▶ **TASK PROMPT**: Could you restate exactly the lines that begin at the line with "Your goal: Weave" and end at the final line of the data?

▶ **INFORMATION SHOWN**:
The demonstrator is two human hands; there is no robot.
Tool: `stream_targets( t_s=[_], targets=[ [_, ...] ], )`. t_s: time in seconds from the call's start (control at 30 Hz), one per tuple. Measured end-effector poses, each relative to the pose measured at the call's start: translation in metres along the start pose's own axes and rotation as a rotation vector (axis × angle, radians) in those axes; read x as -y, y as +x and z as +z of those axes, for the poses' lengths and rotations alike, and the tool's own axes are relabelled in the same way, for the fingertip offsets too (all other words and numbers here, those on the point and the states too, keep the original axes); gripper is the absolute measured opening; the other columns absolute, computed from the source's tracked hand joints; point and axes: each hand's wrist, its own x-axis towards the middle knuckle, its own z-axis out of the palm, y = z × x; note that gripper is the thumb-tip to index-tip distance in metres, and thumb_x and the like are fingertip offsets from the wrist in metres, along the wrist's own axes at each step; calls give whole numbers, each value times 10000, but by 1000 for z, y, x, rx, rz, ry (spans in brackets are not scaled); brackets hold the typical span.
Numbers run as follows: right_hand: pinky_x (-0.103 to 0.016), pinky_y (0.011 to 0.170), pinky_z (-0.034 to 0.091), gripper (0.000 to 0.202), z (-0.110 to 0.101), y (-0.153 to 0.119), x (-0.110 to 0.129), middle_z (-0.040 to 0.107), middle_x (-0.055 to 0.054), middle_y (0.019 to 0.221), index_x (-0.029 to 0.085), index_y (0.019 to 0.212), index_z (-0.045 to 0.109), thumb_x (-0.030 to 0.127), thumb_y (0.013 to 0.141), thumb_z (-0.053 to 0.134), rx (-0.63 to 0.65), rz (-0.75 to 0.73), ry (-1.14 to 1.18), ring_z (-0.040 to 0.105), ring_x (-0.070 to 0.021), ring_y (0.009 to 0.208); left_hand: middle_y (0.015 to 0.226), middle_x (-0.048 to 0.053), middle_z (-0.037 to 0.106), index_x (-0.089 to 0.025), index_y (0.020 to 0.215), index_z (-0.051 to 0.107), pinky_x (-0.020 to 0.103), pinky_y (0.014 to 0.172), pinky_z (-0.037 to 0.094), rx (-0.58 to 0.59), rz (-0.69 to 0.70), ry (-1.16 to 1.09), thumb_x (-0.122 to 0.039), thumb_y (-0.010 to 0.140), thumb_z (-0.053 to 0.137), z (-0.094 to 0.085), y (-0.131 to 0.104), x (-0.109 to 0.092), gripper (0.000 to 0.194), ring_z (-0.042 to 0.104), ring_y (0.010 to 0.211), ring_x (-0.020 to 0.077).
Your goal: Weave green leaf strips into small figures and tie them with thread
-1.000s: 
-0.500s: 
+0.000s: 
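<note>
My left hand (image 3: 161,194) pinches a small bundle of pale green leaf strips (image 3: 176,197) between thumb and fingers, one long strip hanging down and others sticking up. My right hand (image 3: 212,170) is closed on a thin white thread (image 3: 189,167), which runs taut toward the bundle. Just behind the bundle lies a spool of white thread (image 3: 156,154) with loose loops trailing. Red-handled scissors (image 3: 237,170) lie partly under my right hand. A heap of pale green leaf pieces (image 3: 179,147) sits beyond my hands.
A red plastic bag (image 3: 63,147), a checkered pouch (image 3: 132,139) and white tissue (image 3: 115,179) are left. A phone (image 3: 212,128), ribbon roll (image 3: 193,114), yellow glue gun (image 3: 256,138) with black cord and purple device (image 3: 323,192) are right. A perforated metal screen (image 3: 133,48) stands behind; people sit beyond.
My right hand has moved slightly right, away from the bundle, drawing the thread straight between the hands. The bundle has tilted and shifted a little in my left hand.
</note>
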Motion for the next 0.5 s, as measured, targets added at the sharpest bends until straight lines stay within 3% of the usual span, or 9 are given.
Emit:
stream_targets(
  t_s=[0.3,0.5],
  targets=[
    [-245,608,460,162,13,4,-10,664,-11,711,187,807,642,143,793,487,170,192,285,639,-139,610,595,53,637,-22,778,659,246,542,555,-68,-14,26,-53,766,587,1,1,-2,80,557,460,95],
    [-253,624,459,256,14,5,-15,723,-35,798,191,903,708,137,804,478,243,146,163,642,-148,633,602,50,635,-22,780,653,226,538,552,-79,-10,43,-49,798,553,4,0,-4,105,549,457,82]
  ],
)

▶ **WRITTEN RESPONSE**:
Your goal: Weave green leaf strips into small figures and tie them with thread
-1.000s: 
-0.500s: 
+0.000s: 
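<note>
My left hand (image 3: 161,194) pinches a small bundle of pale green leaf strips (image 3: 176,197) between thumb and fingers, one long strip hanging down and others sticking up. My right hand (image 3: 212,170) is closed on a thin white thread (image 3: 189,167), which runs taut toward the bundle. Just behind the bundle lies a spool of white thread (image 3: 156,154) with loose loops trailing. Red-handled scissors (image 3: 237,170) lie partly under my right hand. A heap of pale green leaf pieces (image 3: 179,147) sits beyond my hands.
A red plastic bag (image 3: 63,147), a checkered pouch (image 3: 132,139) and white tissue (image 3: 115,179) are left. A phone (image 3: 212,128), ribbon roll (image 3: 193,114), yellow glue gun (image 3: 256,138) with black cord and purple device (image 3: 323,192) are right. A perforated metal screen (image 3: 133,48) stands behind; people sit beyond.
My right hand has moved slightly right, away from the bundle, drawing the thread straight between the hands. The bundle has tilted and shifted a little in my left hand.
</note>
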Motion for the next 0.5 s, as measured, targets added at the sharpest bends until straight lines stay within 3% of the usual span, or 9 are given.
Emit:
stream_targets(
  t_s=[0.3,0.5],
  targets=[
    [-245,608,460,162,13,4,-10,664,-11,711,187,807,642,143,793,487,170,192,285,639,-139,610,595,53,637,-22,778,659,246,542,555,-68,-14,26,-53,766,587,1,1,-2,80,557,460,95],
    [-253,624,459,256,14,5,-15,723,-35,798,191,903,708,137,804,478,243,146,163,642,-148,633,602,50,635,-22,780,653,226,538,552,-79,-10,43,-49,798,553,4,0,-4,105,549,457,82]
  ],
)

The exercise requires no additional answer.